While learning how to train Machine Learning models with the caret package in R for some research, I came across the need to visualizing iterations of a GBM model.

One of the resources I came across was this blog post by Gregory Kanevasky on plotting H20 decision trees in R. I wouldn’t say I copied some of it, but I definitely took a lot of inspiration from this post. The process itself involves taking your GBM model’s trees, and converting them to a data.tree object. Once they’re in the form of a data.tree, plotting is fairly simple – but if you’ve used the gbm package, attempting to plot the individual trees is not always exactly trivial.
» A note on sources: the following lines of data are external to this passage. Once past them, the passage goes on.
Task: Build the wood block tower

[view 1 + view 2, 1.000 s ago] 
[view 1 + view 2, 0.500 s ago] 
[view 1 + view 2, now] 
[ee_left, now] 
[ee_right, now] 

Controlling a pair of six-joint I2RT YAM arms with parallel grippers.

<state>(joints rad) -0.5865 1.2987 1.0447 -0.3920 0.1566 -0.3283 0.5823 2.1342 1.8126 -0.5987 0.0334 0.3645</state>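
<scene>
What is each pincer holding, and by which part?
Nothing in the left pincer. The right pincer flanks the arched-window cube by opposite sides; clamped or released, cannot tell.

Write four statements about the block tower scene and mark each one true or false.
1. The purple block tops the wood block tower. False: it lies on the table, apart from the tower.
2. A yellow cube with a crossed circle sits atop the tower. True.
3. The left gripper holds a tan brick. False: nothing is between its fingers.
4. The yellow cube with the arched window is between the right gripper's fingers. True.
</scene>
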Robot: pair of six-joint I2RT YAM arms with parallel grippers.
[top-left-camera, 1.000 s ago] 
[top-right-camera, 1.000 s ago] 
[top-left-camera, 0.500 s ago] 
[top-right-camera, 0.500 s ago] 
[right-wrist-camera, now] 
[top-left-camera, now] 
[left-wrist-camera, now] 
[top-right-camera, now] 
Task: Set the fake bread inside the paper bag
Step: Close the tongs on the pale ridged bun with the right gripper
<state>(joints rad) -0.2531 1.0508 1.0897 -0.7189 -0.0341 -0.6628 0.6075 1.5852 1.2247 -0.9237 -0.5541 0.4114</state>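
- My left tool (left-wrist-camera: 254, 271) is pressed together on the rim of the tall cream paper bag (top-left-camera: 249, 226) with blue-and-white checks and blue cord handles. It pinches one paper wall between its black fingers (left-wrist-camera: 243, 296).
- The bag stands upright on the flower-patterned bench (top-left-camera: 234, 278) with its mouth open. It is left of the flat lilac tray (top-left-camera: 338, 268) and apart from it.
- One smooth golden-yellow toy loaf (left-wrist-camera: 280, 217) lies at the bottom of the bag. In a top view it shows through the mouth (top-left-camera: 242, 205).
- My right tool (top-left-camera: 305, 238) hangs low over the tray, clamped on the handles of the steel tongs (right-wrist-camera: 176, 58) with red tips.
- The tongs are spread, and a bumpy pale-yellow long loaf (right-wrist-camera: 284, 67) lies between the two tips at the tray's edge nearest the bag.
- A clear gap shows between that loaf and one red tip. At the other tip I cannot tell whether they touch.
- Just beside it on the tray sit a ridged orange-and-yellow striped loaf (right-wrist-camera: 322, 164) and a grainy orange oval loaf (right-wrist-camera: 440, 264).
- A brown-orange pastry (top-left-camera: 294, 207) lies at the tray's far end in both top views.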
So, I created a GitHub gist that provides the build_tree() function. Here is the code as of 12/4/2020:


#' @title Build GBM Tree
#' @description Create a `data.tree` object from a GBM tree.
#' @param gbm_model Object of class `gbm`
#' @param i.tree Tree iteration to build from
#' @return A `data.tree` object from the `i.tree` tree of `gbm_model`.
build_tree <- function(gbm_model, i.tree = 1) {
    gbm_tree <- gbm::pretty.gbm.tree(gbm_model, i.tree = i.tree)
    pathString <- c("0" = "0")

    for (node in seq(1, nrow(gbm_tree) - 1)) {
        if (node %in% gbm_tree$MissingNode[gbm_tree$MissingNode != -1]) {
            temp_string <- NA
            # paste(
            #     pathString[
            #         which(
            #             names(pathString) == as.character(
            #                 which(gbm_tree$MissingNode == node) - 1
            #             )
            #         )
            #     ],
            #     paste("(M)", node),
            #     sep = "/"
            # )
        } else if (node %in% gbm_tree$LeftNode[gbm_tree$LeftNode != -1]) {
            temp_string <- paste(
                pathString[
                    which(
                        names(pathString) == as.character(
                            which(gbm_tree$LeftNode == node) - 1
                        )
                    )
                ],
                paste("(L)", node),
                sep = "/"
            )
        } else if (node %in% gbm_tree$RightNode[gbm_tree$RightNode != -1]) {
            temp_string <- paste(
                pathString[
                    which(
                        names(pathString) == as.character(
                            which(gbm_tree$RightNode == node) - 1
                        )
                    )
                ],
                paste("(R)", node),
                sep = "/"
            )
        }

        pathString <- append(pathString, temp_string)
        names(pathString) <- seq(0, length(pathString) - 1)
    }

    predictors <- gbm_model$var.names
    names(predictors) <- seq_len(length(predictors))
    gbm_tree$pathString <- unname(pathString)
    gbm_data_tree <- data.tree::as.Node(gbm_tree)

    # Plotting
    data.tree::SetGraphStyle(gbm_data_tree, rankdir = "LR", dpi = 70)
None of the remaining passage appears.